And one thing we'll need to do before we start plotting our scatter graph is consider what the scale will be on each axis.

When we look at the total rainfall, the minimum rainfall was 16 millimetres and the maximum amount of rainfall was 131 millimetres.

So Sofia says, "A sensible scale for rainfall could be from zero to 140 millimetres," because that will cover all the numbers.

For sunshine, the minimum duration of the sunshine was 87 hours and the maximum was 249 hours.

So Sofia says, "A sensible scale for sunshine duration could be from zero to 300 hours." So here we have our two axes for our scatter graphs, the horizontal one showing the total rainfall going from zero to 140, and the vertical one showing total sunshine going from zero to 300.

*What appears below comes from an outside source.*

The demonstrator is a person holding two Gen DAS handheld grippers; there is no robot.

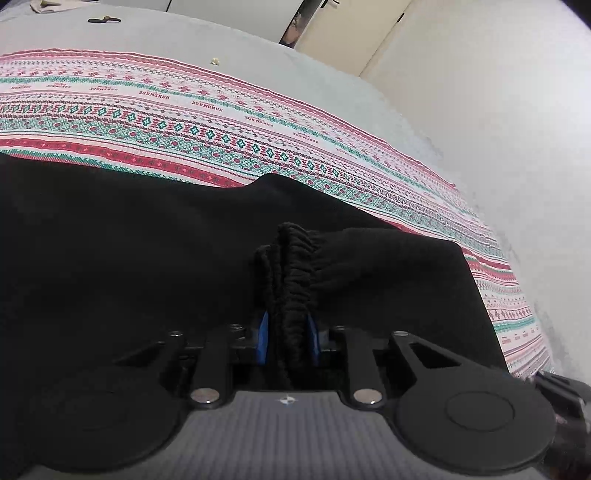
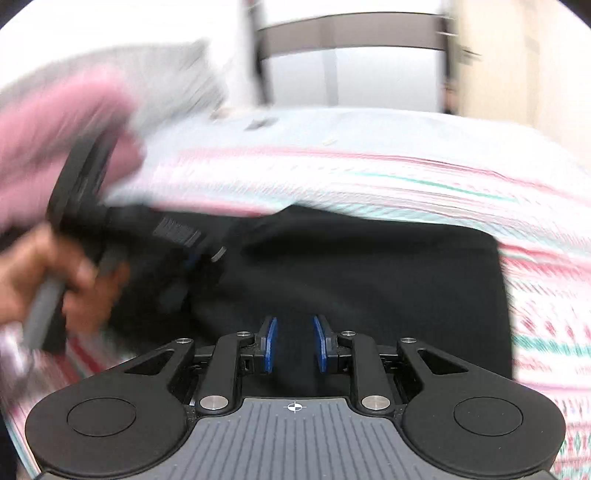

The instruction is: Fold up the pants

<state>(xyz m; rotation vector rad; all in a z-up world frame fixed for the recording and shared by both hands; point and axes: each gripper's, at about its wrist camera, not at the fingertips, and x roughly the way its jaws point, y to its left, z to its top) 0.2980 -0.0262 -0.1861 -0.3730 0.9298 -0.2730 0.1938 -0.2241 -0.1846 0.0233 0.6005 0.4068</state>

Each pair of bivariate variate data can be plotted as a pair of coordinates by marking a point or a cross on a grid.

Now, as we're going to plot this on a computer, we'll use points.

But if you're doing it by hand with a pencil, for example, you might find it easier to be accurate by drawing crosses instead.

Let's plot this data together now.

For February, we can see I had 16 millimetres of rainfall and 87 hours of sunshine.

So I'm going to go across on the horizontal axis 16, and up on the vertical axis 87 to plot a point here.

For April, it had 131 millimetres of rainfall and 200 hours of sunshine.

So that's across 131 and up 200.

It's here.

For June, I'm going to go across 38 and up 219.

And then for August and for October.

And there we have our five points of bivariate data plotted as a scatter graph.

Now let's remember why we plotted this in the first place.

Sofia wanted to see whether or not there was a relationship between these two variables.

She says, "There doesn't appear to be any visible relationship between these two variables, but based on the conclusion on just five data points doesn't seem very reliable.

I wonder what it would look like if I used more data." So let's do that now.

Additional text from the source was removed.